I think the best candidate so far is this thread.
(I think. Anyone else know of anything that looks like an obvious buffer overrun?)
Some resources on buffer overflows:
http://www.phrack.org/show.php?p=49&a=14 - Stack smashing/buffer over runs in general
http://www.phrack.org/phrack/56/p56-0x0f - MIPS shellcode construction
3) We need MIPS assembly code that will load something and run it.
I cannot supply #1 or #2. It will take a lot more intelligence, experience and time than I presently have. (The fact that I don't currently own a PSP doesn't help things either.)
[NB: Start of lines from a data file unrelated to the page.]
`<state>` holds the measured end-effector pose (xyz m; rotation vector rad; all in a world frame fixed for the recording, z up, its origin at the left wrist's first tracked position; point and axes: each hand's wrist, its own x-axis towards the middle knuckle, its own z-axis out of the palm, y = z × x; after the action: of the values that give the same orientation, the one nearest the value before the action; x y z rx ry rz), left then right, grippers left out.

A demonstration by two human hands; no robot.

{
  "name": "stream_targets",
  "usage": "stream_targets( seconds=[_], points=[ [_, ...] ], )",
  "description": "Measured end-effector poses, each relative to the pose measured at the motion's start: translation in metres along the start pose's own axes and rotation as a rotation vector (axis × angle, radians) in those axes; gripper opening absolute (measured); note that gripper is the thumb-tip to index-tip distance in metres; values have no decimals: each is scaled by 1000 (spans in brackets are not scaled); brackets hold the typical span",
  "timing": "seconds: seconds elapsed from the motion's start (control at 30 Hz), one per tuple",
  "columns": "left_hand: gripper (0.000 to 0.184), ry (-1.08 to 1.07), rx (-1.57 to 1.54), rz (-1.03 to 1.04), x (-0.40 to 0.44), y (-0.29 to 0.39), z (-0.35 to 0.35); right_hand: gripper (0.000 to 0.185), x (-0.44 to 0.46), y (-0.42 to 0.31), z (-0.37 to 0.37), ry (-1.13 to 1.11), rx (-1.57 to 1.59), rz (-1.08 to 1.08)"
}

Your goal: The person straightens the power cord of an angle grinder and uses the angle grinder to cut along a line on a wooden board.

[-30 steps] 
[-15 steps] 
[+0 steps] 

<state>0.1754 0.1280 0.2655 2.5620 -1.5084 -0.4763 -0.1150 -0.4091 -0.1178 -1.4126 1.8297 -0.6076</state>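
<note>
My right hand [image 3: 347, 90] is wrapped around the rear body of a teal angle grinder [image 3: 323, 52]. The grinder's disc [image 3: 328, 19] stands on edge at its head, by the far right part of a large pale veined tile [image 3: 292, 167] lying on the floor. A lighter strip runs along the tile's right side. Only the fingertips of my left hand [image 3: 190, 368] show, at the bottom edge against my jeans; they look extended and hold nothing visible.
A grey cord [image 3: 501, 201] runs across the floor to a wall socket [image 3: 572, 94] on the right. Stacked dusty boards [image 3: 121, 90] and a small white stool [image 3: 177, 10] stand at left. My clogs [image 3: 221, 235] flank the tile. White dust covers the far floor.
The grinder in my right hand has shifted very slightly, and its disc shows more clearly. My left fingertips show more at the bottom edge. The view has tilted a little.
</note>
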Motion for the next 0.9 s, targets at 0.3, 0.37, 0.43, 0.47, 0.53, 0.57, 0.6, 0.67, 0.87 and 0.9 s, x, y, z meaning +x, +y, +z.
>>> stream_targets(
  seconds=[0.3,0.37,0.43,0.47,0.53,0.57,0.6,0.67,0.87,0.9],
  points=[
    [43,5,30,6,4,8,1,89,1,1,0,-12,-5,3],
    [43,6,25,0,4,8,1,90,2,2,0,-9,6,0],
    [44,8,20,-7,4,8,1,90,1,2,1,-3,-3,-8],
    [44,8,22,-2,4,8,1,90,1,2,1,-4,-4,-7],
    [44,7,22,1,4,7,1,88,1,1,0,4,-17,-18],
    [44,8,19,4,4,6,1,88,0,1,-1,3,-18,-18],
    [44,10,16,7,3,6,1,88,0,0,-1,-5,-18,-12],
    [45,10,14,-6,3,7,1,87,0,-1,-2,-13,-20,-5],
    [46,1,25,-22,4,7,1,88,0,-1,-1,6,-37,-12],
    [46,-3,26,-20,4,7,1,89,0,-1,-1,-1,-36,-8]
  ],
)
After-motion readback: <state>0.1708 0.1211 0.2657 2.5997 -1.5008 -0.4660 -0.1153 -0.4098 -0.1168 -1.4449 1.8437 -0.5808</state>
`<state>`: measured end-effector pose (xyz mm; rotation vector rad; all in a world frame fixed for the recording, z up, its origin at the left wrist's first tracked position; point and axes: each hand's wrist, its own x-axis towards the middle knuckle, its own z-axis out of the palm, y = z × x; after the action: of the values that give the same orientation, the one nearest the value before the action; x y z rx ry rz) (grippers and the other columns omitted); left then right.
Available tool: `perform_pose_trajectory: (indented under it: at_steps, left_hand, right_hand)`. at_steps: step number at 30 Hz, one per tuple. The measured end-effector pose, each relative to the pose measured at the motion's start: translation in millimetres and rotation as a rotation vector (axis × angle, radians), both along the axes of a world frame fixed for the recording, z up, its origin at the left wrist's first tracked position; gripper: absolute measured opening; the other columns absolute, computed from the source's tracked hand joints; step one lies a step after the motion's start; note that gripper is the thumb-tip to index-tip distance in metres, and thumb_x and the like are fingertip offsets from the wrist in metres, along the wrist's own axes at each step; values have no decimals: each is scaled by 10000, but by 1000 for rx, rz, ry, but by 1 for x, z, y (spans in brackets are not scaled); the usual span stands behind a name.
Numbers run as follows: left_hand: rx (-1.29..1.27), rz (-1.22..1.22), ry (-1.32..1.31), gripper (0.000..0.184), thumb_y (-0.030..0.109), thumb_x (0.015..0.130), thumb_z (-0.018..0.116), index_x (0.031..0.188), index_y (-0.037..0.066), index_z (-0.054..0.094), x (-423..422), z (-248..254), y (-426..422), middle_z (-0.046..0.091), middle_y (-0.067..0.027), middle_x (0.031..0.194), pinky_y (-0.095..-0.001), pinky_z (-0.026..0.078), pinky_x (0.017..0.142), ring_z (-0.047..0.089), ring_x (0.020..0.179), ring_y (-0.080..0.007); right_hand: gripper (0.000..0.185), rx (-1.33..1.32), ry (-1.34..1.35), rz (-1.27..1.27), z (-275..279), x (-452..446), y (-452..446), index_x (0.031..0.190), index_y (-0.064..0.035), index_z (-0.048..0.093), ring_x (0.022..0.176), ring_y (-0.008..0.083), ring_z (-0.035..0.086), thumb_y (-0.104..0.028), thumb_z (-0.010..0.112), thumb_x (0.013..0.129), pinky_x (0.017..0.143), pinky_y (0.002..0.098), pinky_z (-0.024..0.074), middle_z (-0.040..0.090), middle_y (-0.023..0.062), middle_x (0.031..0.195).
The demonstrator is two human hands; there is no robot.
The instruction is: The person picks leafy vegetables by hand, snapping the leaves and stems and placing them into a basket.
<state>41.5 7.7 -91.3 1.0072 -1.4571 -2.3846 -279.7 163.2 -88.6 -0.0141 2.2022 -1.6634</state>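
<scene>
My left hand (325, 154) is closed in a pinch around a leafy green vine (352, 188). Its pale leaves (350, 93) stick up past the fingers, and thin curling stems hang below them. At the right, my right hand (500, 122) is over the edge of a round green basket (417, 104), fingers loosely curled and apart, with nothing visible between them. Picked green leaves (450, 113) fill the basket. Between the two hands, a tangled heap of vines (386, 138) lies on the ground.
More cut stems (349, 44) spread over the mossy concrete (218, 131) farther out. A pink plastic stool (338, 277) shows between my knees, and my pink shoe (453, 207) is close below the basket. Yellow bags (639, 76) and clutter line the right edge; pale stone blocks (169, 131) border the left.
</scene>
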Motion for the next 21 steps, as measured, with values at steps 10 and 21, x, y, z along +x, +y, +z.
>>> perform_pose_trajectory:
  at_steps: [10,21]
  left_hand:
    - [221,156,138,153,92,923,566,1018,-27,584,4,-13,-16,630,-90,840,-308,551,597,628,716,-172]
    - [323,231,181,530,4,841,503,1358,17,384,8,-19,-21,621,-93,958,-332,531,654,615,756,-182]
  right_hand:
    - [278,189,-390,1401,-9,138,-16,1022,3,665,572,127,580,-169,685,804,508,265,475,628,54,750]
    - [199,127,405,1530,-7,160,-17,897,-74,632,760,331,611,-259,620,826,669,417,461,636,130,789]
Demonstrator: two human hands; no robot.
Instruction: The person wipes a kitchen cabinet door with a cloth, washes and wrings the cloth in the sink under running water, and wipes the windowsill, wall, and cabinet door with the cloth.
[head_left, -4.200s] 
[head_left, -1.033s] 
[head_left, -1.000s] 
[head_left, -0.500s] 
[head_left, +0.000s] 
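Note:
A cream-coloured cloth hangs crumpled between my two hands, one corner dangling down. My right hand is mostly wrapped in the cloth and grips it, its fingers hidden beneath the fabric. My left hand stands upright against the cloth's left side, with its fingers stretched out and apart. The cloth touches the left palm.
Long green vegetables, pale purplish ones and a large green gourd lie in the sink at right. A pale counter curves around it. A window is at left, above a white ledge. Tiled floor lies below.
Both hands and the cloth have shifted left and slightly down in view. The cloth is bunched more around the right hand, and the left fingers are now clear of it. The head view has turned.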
But I've been looking for ways to construct #3, and I think I can do it. nem's post in this thread
contains the memory addresses of two functions that can allow us to load code: sceIoOpen and sceIoRead. These are both C style functions, and more importantly, both of them take four arguments or less. Which means that they can be called using only the normal MIPS call registers, no pushing stuff onto the stack. (Though that isn't too hard, I guess.)
I'm not sure if these are firmware routines or not. If they're not, they might not be in the same location in memory every time, which would shoot this all to hell. Also, these routines may need to be called via the MIPS syscall instruction instead of via jump. I hope nem can tell me if I'm doing the calling wrong.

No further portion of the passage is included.